Dans la curieuse et éclectique carrière de Coppola, L’homme sans âge est un ovni peu surprenant. On sait que le génie ne recule devant rien, ni les projets modestes, ni les films de genre, ni l’expérimentation la plus débridée.
De ce fait, L’homme sans âge est à rapprocher de Tetro, l’ambition en plus : là où ce dernier s’attache à une fratrie, cet opus veut embrasser bien plus large, de la linguistique à la réincarnation, en passant par l’amour fou et la fuite du temps. Tout cela, reconnaissons-le, fait beaucoup. Ajoutons-y des audaces visuelles (cadrage oblique, caméra à l’envers, filtres bleus électriques très 80’s pour les nuit…) et la coupe est pleine.
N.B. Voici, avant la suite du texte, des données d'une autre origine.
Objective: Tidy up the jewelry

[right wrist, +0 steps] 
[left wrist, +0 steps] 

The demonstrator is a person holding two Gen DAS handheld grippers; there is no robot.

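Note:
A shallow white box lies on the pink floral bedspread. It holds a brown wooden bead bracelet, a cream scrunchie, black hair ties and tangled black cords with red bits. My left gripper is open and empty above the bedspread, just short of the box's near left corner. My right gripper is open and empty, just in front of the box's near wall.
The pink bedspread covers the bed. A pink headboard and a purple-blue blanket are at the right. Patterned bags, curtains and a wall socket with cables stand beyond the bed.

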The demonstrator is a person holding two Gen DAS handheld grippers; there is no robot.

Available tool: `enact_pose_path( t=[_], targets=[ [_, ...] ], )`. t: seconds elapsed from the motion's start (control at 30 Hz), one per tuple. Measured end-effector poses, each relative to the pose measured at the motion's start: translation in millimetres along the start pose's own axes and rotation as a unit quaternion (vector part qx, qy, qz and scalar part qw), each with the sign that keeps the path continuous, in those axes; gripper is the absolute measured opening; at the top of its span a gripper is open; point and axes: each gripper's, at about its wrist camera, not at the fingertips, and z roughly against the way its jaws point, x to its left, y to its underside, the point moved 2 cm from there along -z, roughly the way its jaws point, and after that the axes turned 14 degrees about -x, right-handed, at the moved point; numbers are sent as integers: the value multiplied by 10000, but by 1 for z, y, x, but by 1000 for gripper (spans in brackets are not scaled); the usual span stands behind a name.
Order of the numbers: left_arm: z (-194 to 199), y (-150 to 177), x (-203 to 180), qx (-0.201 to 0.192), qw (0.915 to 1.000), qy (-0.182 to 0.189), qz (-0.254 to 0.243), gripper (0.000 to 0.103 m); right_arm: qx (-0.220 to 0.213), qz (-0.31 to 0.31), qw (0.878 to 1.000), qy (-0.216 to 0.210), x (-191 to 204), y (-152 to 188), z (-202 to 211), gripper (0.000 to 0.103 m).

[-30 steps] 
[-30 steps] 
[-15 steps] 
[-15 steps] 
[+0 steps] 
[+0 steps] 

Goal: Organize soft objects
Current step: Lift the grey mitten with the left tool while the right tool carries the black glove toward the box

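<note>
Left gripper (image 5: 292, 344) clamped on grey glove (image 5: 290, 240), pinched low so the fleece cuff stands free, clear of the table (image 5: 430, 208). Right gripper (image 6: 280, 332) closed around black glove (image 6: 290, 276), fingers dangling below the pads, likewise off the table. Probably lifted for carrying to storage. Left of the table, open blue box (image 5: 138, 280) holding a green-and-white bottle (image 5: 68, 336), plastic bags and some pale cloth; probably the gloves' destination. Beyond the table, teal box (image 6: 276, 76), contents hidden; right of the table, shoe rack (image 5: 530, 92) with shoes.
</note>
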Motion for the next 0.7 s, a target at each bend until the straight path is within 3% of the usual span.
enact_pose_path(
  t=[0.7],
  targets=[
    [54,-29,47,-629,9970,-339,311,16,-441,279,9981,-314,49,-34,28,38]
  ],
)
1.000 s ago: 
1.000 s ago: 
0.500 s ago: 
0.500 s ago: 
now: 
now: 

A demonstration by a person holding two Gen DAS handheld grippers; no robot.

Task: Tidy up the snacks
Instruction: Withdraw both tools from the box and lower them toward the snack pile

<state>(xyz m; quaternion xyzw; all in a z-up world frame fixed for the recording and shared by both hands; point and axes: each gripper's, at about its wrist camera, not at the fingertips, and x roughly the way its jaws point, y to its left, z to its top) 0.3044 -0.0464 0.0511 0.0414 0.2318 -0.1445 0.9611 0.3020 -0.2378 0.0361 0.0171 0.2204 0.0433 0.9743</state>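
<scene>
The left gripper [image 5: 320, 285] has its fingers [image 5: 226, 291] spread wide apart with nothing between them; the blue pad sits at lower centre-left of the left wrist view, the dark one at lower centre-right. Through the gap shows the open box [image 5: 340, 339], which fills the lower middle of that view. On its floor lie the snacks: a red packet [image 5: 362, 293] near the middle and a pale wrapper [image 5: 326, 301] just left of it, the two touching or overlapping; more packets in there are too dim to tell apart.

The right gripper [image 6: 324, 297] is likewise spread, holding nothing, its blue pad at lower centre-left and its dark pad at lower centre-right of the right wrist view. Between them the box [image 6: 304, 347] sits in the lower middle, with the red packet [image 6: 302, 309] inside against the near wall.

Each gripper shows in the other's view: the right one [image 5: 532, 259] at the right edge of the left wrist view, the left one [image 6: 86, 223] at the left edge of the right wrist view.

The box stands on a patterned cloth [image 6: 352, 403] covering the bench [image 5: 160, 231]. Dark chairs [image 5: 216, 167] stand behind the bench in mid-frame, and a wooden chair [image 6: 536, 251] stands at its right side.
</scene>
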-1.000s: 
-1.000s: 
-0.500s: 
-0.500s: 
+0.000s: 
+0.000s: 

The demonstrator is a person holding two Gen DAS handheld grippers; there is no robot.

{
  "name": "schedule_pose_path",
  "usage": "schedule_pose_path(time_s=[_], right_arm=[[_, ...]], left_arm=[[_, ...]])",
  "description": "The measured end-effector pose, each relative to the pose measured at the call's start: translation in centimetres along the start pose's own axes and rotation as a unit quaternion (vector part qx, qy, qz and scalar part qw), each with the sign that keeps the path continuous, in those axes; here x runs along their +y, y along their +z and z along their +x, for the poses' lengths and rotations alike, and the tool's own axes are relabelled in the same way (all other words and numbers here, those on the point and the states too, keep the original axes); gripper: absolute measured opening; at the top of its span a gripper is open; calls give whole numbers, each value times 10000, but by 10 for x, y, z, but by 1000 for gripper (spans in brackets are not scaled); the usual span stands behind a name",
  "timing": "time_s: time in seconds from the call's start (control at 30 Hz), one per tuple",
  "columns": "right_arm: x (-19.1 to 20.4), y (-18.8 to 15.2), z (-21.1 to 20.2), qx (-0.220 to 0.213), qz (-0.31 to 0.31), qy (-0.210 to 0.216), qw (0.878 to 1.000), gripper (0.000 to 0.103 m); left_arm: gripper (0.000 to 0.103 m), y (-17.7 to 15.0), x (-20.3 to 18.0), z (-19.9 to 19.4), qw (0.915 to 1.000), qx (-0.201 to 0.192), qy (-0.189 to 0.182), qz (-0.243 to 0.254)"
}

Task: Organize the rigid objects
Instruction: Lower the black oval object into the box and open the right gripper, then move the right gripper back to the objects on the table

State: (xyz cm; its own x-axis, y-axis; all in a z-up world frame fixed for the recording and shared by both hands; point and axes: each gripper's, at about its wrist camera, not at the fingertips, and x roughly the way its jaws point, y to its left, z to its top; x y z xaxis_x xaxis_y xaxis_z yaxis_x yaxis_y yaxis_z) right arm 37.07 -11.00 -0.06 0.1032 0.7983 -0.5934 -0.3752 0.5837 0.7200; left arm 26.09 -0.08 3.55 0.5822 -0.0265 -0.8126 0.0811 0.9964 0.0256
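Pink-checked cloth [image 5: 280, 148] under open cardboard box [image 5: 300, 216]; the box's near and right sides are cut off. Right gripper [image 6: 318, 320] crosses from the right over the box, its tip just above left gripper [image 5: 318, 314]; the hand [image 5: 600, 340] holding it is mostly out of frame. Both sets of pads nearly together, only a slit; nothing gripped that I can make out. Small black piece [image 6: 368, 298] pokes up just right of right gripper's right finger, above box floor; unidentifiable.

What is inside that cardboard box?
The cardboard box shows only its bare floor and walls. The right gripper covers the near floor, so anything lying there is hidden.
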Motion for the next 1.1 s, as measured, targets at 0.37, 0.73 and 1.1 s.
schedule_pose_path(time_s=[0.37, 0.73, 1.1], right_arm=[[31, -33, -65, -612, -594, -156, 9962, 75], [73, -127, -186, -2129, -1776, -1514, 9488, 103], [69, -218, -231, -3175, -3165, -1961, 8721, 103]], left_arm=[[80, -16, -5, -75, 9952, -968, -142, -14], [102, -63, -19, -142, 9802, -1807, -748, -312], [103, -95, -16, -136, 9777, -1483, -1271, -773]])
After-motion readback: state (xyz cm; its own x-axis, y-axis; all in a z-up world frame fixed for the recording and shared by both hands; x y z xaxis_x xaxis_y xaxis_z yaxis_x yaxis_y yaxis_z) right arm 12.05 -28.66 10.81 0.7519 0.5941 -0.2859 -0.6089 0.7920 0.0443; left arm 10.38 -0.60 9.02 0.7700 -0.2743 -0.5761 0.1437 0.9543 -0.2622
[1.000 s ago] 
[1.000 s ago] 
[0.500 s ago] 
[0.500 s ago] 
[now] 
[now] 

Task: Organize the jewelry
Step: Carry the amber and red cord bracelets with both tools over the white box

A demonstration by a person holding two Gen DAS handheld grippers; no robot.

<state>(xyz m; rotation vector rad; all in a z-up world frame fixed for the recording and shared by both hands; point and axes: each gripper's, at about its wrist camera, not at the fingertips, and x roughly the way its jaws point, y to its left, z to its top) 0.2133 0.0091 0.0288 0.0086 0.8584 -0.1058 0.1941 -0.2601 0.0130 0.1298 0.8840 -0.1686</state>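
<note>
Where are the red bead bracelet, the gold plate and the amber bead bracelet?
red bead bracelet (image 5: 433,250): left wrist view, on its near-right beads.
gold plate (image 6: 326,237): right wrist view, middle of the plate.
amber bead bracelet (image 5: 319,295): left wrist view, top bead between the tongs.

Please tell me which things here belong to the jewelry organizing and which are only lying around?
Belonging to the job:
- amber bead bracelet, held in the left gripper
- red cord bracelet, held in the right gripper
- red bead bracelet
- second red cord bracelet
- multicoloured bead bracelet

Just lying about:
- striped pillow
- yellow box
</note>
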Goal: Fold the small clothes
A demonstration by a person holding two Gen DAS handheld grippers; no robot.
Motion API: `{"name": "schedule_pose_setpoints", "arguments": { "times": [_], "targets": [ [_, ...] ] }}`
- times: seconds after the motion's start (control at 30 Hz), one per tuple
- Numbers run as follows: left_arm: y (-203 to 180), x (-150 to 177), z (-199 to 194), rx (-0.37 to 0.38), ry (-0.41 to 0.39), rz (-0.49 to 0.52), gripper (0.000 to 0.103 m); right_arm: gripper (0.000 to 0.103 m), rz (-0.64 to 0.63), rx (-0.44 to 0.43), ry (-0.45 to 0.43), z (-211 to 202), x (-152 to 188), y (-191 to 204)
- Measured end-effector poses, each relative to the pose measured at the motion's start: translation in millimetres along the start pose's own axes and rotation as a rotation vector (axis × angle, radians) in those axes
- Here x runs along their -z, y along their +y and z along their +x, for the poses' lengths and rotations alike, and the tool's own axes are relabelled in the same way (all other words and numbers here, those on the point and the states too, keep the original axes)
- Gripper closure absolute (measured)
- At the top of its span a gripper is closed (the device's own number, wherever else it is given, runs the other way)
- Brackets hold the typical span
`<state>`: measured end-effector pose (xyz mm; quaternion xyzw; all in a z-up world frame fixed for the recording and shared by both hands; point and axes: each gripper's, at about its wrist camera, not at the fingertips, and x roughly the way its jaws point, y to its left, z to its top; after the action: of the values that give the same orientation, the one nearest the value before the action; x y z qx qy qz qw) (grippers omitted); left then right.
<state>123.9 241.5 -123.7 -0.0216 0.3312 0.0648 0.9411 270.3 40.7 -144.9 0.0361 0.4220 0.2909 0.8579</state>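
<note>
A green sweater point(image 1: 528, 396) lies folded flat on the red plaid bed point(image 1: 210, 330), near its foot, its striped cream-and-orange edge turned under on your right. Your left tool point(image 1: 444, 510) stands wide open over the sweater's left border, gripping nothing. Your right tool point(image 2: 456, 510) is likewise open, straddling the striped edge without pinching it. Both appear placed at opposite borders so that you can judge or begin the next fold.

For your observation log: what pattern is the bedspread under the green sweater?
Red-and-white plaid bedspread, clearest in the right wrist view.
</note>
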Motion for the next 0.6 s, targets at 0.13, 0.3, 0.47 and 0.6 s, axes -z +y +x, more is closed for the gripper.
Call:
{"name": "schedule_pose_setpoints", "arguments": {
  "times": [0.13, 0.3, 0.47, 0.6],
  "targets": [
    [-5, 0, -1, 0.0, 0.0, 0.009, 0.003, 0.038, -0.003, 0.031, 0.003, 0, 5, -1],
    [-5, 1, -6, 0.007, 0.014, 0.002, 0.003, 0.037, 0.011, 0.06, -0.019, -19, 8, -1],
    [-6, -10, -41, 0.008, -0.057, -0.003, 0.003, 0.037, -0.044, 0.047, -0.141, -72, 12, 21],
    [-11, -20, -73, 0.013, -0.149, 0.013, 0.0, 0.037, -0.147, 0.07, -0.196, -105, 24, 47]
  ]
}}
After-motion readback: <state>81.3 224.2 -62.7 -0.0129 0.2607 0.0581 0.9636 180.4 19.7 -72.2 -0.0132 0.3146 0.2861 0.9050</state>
On ne sait pas bien où donner de la tête dans ce grand mélange qui se paie en plus le luxe de désactiver le pathos qui devrait faire sa chair. Les comédiens sont étrangement détachés, le montage joue sur les effets de rupture et l’arythmie. Reste cette vaste réflexion dans laquelle Tim Roth se scinde en deux personnes et devise sur les origines du langage, l’amour à l’échelle des d’une vie humaine ou de plusieurs, et l’inhumanité qu’il y aurait à s’affranchir du temps.
La thématique de la modification de la linéarité temporelle a déjà occupé les cinéastes, toujours en lien avec l’amour : c’est le cas de l’enfant immortel d’A.I de Spielberg, Jack, du même Coppola, et bien entendu le Benjamin Button de Fincher. Mais il lui manque ici l’émotion essentielle, comme si tout le film se mettait au diapason de cet homme hypermnésique et incapable de se faire réellement comprendre des autres. La tentation est grande de faire le parallèle avec Coppola, sa stature de génie incontournable de l’histoire du 7ème art et la bulle atemporelle dans laquelle il se meut lentement depuis qu’il n’a plus à rendre de comptes. On adhère ou pas ; et si l’on reconnait clairement la marque d’un cinéaste qui maitrise son moyen d’expression, on aimerait qu’il aille davantage à la rencontre de son spectateur.